__What the exercise asks__
Which lines below fall between the one containing "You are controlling" and the one containing "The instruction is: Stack"? Repeat them exactly, counting both of those lines, and add nothing else.

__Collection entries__
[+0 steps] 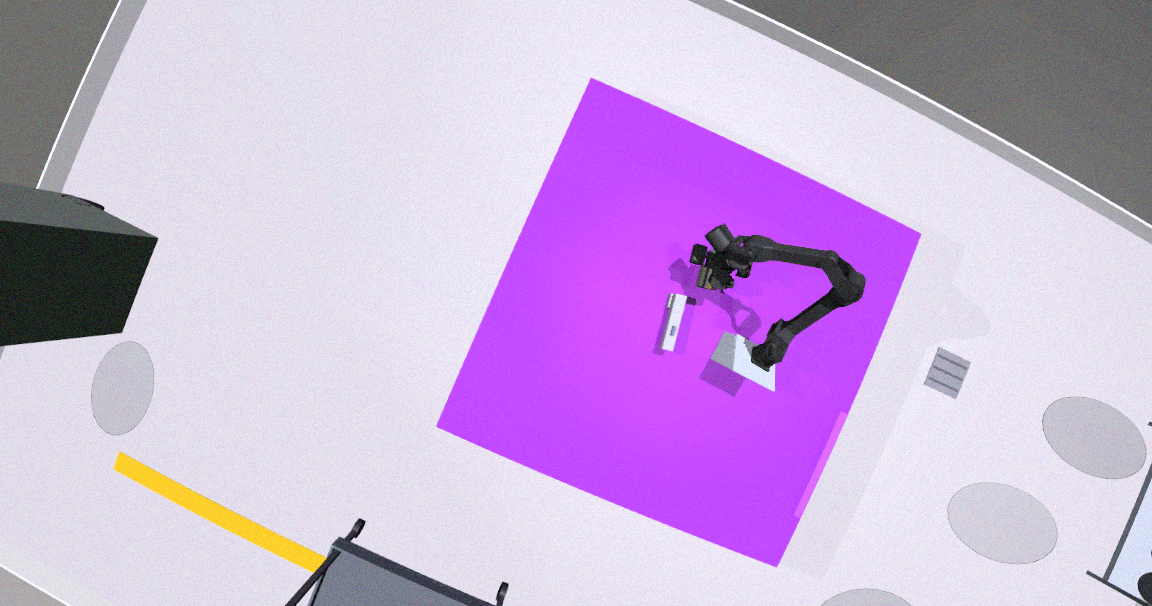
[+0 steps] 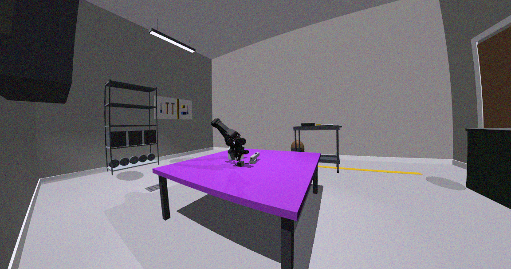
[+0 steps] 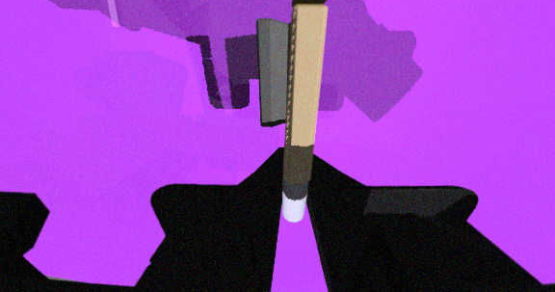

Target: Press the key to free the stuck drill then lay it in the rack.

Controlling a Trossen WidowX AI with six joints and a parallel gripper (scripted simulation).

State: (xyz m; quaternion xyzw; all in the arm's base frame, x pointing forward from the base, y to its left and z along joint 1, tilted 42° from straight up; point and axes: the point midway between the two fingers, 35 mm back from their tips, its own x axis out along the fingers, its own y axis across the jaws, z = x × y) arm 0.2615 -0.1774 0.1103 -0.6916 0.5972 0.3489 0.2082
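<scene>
The pincer (image 3: 294,192) is clamped on the drill (image 3: 303,76), whose long axis runs from the fingertips toward 12 o'clock in the wrist view, above the purple counter (image 1: 563,409). From above, the white rack (image 1: 672,323) lies near, toward 7 o'clock of the pincer

You're looking at a matte charcoal-black arm (image 1: 809,260) of slim boxy links joined by rounded joint housings, rising from a dark base (image 1: 763,352), and ending in a gripper (image 3: 294,206) whose flat black fingers have stepped, angular outlines.
</scene>
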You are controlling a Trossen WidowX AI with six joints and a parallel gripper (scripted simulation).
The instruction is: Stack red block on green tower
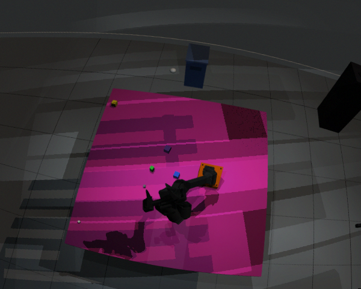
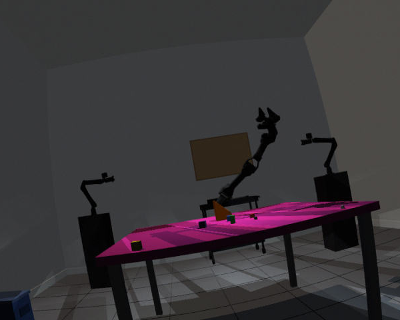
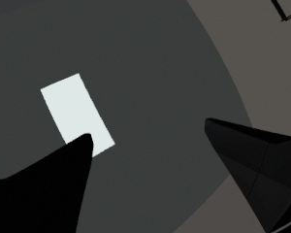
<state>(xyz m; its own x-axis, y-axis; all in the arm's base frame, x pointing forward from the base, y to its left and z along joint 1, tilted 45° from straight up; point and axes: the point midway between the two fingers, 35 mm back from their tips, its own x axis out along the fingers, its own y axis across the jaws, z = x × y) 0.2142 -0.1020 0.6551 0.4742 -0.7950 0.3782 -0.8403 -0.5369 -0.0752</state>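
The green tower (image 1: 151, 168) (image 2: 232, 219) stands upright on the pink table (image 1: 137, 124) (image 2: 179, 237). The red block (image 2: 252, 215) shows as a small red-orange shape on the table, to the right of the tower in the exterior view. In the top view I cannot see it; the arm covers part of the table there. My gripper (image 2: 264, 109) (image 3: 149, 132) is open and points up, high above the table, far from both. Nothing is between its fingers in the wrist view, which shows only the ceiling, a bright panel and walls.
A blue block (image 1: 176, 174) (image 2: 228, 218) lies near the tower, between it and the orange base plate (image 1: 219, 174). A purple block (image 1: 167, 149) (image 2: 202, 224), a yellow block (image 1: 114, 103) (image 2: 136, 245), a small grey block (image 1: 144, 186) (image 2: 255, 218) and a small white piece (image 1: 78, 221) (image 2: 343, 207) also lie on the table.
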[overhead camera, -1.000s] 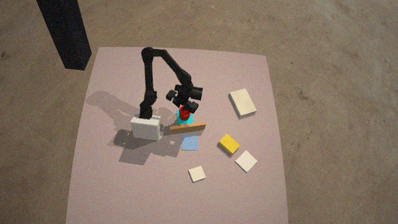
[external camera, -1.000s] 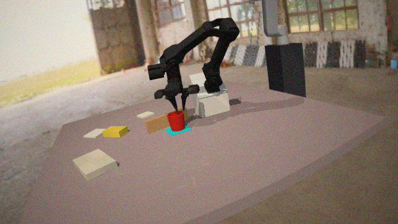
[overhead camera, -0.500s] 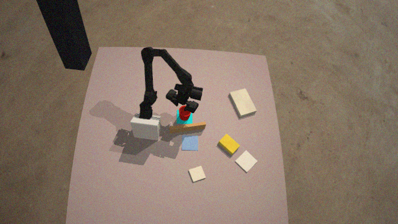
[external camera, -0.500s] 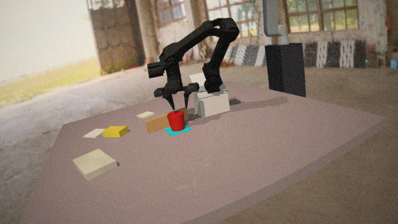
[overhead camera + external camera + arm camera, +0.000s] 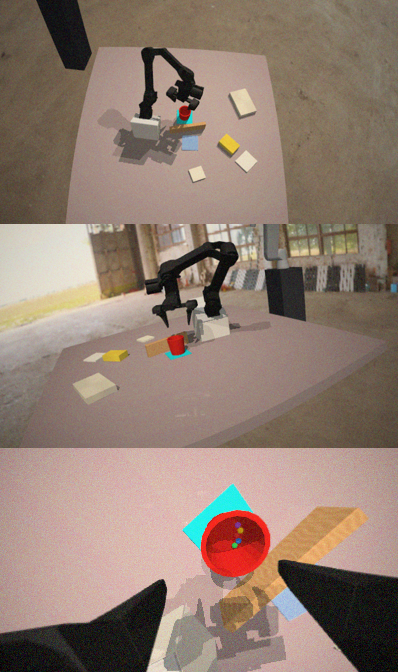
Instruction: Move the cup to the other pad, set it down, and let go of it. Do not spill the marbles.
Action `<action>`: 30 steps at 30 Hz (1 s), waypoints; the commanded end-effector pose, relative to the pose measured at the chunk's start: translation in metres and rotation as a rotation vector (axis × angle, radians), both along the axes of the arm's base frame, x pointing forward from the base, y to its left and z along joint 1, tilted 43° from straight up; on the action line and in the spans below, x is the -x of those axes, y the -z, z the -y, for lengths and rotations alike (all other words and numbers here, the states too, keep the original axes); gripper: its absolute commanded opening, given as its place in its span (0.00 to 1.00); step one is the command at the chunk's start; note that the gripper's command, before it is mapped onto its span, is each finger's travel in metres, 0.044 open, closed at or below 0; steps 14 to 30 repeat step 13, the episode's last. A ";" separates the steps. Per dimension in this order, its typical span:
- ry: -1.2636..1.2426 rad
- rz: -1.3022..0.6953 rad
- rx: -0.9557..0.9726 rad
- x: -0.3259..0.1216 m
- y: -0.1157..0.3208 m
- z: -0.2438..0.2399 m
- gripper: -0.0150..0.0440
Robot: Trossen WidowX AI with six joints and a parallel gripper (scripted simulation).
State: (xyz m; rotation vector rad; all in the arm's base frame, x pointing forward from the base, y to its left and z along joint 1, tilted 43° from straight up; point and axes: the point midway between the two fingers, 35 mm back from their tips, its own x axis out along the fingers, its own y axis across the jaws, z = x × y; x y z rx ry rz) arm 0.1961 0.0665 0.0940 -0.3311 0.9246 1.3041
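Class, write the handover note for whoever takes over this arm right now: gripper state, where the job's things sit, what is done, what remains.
Gripper: open, holding nothing, raised above the cup.
Red cup: upright on the cyan pad, marbles inside, none seen spilled.
Light blue pad: bare, beyond the wooden bar.
Done: cup set down and let go.
Left: judging by this, nothing but backing the arm away without knocking the cup.

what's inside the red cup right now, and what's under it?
Inside the red cup: four small marbles, purple, yellow, blue, green. Under it: the cyan pad, partly covered by the cup's base. The cup's wall hides part of the floor, so more marbles can't be ruled out.
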 end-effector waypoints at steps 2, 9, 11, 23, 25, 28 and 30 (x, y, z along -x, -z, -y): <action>-0.005 0.003 0.004 -0.001 -0.012 0.011 1.00; 0.001 0.005 -0.003 -0.001 -0.021 0.019 1.00; 0.001 0.005 -0.003 -0.001 -0.021 0.019 1.00; 0.001 0.005 -0.003 -0.001 -0.021 0.019 1.00; 0.001 0.005 -0.003 -0.001 -0.021 0.019 1.00; 0.001 0.005 -0.003 -0.001 -0.021 0.019 1.00; 0.001 0.005 -0.003 -0.001 -0.021 0.019 1.00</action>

__Expected answer__
You are controlling a Trossen WidowX AI with six joints and a parallel gripper (scripted simulation).
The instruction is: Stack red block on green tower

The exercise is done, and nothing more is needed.